Ayer me porté como un imbécil. Intentando defenderme de una acusación en parte cierta, en parte cargada de razón, pero expresada con malos modos, en vez de asumir el error cargué con otra contracusación (¿existe esa palabra?) que no tenía ni tanta parte de razón ni tanta parte de cierta, con lo que me pillaron, touché. Piqué el anzuelo de la soberbia, de entrar a jugar en el mismo modo, y efectivamente me ganaron.
La opción ahora es enmendar la plana, y el esfuerzo va a tener que ser doble, reconocer el primer error, cosa que podría haber hecho desde un principio (ahorrándome quizás este post), y reconocer el segundo, con las disculpas que deban haber. ¿Se lo debo a la persona que me increpó en un principio? No, realmente no se ha ganado este privilegio. Pero me lo debo a mí, bastante duro es tener que reconocer ante mi mismo que hice algo mal, pero es realmente peor esta sensación de haber sido un completo estúpido, aunque sea por un momento. Quizás para compensar, tan solo para sentirme mejor, deba hacer ese ejercicio de absurda heroicidad.

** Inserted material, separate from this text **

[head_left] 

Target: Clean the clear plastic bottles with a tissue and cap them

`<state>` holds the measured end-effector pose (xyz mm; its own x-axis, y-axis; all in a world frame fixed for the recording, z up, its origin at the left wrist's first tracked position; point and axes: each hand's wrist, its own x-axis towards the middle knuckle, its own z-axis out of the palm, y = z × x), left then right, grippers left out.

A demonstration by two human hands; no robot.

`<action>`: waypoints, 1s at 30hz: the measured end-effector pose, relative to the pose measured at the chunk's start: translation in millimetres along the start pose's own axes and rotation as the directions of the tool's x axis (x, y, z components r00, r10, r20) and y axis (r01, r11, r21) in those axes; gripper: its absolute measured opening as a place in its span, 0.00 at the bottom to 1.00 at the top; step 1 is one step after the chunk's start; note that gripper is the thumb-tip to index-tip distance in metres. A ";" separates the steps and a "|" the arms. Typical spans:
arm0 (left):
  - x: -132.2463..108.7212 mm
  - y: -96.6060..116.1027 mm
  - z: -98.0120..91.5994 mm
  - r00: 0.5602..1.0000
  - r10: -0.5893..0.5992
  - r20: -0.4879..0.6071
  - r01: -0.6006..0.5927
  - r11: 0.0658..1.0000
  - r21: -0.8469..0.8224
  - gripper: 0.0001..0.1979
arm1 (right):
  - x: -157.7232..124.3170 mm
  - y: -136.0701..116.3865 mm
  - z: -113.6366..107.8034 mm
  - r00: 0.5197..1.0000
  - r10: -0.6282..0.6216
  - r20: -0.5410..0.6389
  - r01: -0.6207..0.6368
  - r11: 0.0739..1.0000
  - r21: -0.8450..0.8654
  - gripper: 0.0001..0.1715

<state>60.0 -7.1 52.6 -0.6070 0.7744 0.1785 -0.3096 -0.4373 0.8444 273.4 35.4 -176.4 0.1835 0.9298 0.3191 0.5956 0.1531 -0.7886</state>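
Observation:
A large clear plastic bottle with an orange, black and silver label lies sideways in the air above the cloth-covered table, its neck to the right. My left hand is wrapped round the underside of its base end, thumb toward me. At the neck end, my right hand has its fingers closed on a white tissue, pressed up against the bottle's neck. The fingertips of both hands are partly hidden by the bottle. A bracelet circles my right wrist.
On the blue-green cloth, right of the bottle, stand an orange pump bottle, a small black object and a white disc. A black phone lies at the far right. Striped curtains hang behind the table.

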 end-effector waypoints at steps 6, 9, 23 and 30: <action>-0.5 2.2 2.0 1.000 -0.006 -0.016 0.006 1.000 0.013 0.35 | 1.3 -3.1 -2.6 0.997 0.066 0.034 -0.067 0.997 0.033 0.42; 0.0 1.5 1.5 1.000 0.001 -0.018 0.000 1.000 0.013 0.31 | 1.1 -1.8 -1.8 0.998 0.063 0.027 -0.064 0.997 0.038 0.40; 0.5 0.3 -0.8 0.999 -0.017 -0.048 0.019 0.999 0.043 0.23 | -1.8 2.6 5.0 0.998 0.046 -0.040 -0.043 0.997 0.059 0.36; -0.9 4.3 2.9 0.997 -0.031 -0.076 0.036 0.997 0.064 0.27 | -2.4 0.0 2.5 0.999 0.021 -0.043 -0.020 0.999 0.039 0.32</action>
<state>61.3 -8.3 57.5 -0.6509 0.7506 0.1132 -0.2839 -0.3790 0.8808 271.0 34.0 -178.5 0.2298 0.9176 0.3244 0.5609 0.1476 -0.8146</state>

Así que dicho y hecho, y de paso he descubierto que la otra persona si se merecía mis disculpas y que, mucho, mucho más importante que tener o no razón es el tener en cuenta al otro, que somos personas y que en ocasiones erramos.
No es la razón la que nos hace grandes. Es la capacidad de admitir su ausencia, de permitirnos nuestros errores y permitírselos a los demás, y de mostrarse tal cual somos. Es la humildad y la dignidad la que nos dá valor como personas.